Logo em seguida, temos o S. aureus e o S.pyogenes. Mesmo sendo o segundo microorganismo encontrado nas OMAs, o H. influenza é raramente encontrado em mastoidites, provavelmente porque tal bactéria atinge principalmente serosas e mucosas e raramente leva a formação de abscessos e invasão óssea.

Quadro clínico: Dor, alterações do aspecto da membrana timpânica, ocorrendo muitas vezes um abaulamento em quadrante póstero-superior, queda da parte posterior do conduto, edema pósauricular, hiperemia, protusão auricular com desaparecimento do sulco retroauricular e otorréia. Um diagnóstico diferencial é o furúnculo de conduto auditivo externo com linfangite retroauricular, porém não há dor à palpação da região do antro e o sulco retroauricular é preservado.

Exames complementares: É interessante ter uma amostra da otorréia ou do líquido retrotimpânico obtido por uma paracentese, antes do início do tratamento antibiótico. No hemograma, geralmente há leucocitose com desvio à esquerda. Dentre os exames de imagem, na radiografia segundo a incidência de Schüller há um velamento difuso de toda a mastóide, o que, todavia pode ser observado em uma simples OMA ou em pacientes com otites de repetição. A tomografia computadorizada é muito mais útil, pois permite a visualização do rompimento da trabéculas ósseas da mastóide, a relação do ouvido médio com estruturas adjacentes e permite a investigação de possíveis complicações intracranianas.

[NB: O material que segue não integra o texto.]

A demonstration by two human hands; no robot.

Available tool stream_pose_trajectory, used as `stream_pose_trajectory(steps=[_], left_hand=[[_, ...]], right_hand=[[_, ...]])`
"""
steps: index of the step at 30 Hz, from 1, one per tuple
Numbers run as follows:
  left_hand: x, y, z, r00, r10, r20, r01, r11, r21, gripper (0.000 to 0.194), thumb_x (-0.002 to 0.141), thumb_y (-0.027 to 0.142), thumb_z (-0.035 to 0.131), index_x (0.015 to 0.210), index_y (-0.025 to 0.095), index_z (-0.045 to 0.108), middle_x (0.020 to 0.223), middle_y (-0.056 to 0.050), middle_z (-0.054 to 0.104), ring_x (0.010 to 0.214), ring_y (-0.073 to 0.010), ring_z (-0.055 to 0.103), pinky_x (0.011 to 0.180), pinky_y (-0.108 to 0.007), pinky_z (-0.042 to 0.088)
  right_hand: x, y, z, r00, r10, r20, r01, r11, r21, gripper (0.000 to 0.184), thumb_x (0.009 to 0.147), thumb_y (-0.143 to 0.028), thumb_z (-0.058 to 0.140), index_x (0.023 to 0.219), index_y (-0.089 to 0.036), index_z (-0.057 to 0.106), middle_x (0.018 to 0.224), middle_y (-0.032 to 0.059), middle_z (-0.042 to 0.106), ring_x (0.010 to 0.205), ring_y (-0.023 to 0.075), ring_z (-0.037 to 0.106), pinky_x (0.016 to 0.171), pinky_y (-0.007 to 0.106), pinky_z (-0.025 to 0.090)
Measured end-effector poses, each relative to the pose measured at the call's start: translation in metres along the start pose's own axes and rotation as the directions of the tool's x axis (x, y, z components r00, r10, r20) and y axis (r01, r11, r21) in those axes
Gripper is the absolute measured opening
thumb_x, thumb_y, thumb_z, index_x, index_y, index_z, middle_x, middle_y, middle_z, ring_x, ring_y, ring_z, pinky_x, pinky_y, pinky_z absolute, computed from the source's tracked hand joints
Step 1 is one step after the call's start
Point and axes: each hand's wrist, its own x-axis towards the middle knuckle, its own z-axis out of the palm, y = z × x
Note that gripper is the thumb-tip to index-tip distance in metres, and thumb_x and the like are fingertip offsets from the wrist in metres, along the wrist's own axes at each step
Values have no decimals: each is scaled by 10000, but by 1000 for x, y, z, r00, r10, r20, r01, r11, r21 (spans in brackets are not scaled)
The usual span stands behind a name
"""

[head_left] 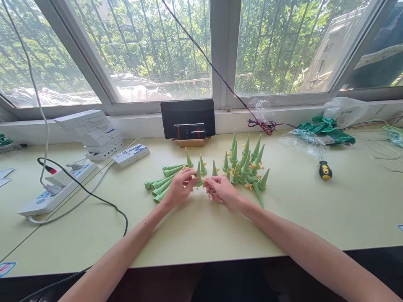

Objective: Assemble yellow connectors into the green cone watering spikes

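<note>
My left hand [179, 188] has its thumb and fingers closed around the base of a green plastic watering spike [198, 173], which stands point up. Just to the right, my right hand [224, 191] pinches a small yellow valve piece [204, 180] close against that spike's base. Behind my hands stand two more green spikes, one [202, 165] near the middle and another [188, 158] farther left. Several green tubes [160, 188] lie beside my left hand. To the right is a dense cluster of green spikes [245, 167] with yellow valves, mostly upright.
A tablet [187, 115] with a phone [190, 131] before it leans by the window. White boxes [94, 130], a flat box [131, 155] and a power strip [59, 188] with cables are at left. A screwdriver [325, 170] and green plastic bag [327, 132] lie at right.
</note>
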Motion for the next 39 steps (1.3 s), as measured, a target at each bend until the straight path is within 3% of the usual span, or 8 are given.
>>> stream_pose_trajectory(steps=[13,21,24,29,39], left_hand=[[-2,-4,-1,1000,4,13,-5,998,55,203,911,338,588,959,185,713,830,-43,590,745,-145,567,610,-235,555],[-2,1,0,1000,6,2,-6,996,94,194,900,325,583,857,172,693,763,-40,598,724,-150,547,584,-229,529],[-3,1,0,1000,-3,3,3,997,83,188,899,321,582,862,174,694,772,-37,608,717,-145,561,592,-234,532],[-3,-2,0,1000,-26,10,26,997,67,208,910,329,566,900,166,696,826,-60,645,773,-168,600,623,-257,547],[-3,2,0,999,-38,13,37,998,51,241,902,360,570,857,161,698,776,-51,618,713,-156,560,581,-248,497]], right_hand=[[-3,-1,0,999,-8,33,9,999,-38,325,853,-399,646,663,-139,606,561,-15,547,393,66,486,320,181,271],[-8,-1,2,991,-134,17,135,977,-166,295,872,-347,567,633,-174,551,543,-29,529,370,83,463,327,207,304],[-10,-2,3,975,-220,17,214,926,-311,309,898,-315,516,617,-187,529,489,-37,501,352,88,437,363,223,336],[-11,2,2,906,-422,46,379,755,-535,317,912,-269,495,606,-186,519,509,-22,521,442,104,482,507,240,398],[-9,5,0,871,-482,93,428,653,-625,310,923,-255,479,620,-193,501,542,-20,518,506,117,446,580,259,358]])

Tratamento: Em todo paciente com edema periauricular, ou alguma complicação otológica, deve-se suspeitar de mastoidite aguda. Há controvérsia quanto à indicação cirúrgica. Em pacientes com extensão do processo infeccioso para além do espaço timpanomastóideo e em pacientes com febre e proptose auricular há recomendação cirúrgica. Muitos autores defendem como primeira abordagem a miringotomia para descompressão e envio do material para cultura, mesmo não sendo essencial em todos os pacientes. Deve ser sempre usado antibioticoterapia endovenosa com penicilinas semi-sintéticas em associação com cloranfenicol ou uma cefalosporina de terceira geração. Pacientes que não apresentarem boa evolução após 24 a 72 horas de tratamento, devem ser submetidos a mastoidectomia simples. Em média, os pacientes devem receber no total de 10 a 14 dias de antibioticoterapia. Alguns autores reconhecem que muitos pacientes podem evoluir para a cura com tratamento clínico. No entanto, eles alertam para o risco de invasão intracraniana, uma vez que houve erosão óssea, antes que ocorra a cura. Tais autores defendem a adoção de conduta cirúrgica sempre.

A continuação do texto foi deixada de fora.